**** COLLECTED MATERIAL

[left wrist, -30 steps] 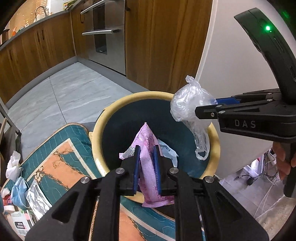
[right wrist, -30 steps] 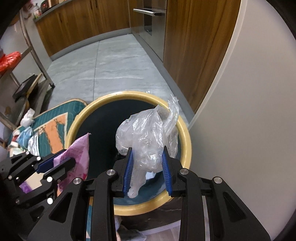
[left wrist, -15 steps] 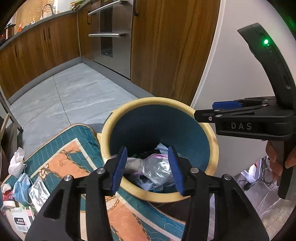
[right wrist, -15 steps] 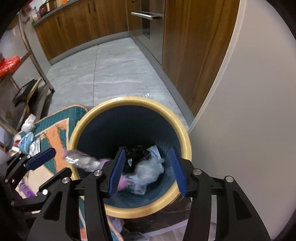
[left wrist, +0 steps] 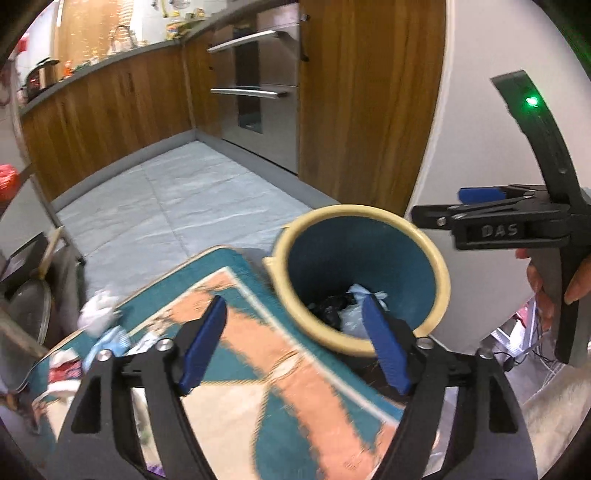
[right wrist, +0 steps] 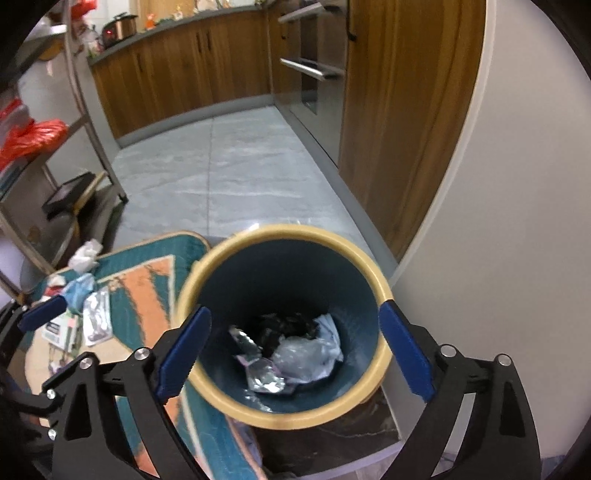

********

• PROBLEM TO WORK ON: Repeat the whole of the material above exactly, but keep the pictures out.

• EXERCISE OUTPUT:
[left wrist, -30 steps] 
[right wrist, -30 steps] 
[left wrist, -15 steps] 
[right wrist, -15 steps] 
[left wrist, +0 steps] 
[right wrist, +0 steps] 

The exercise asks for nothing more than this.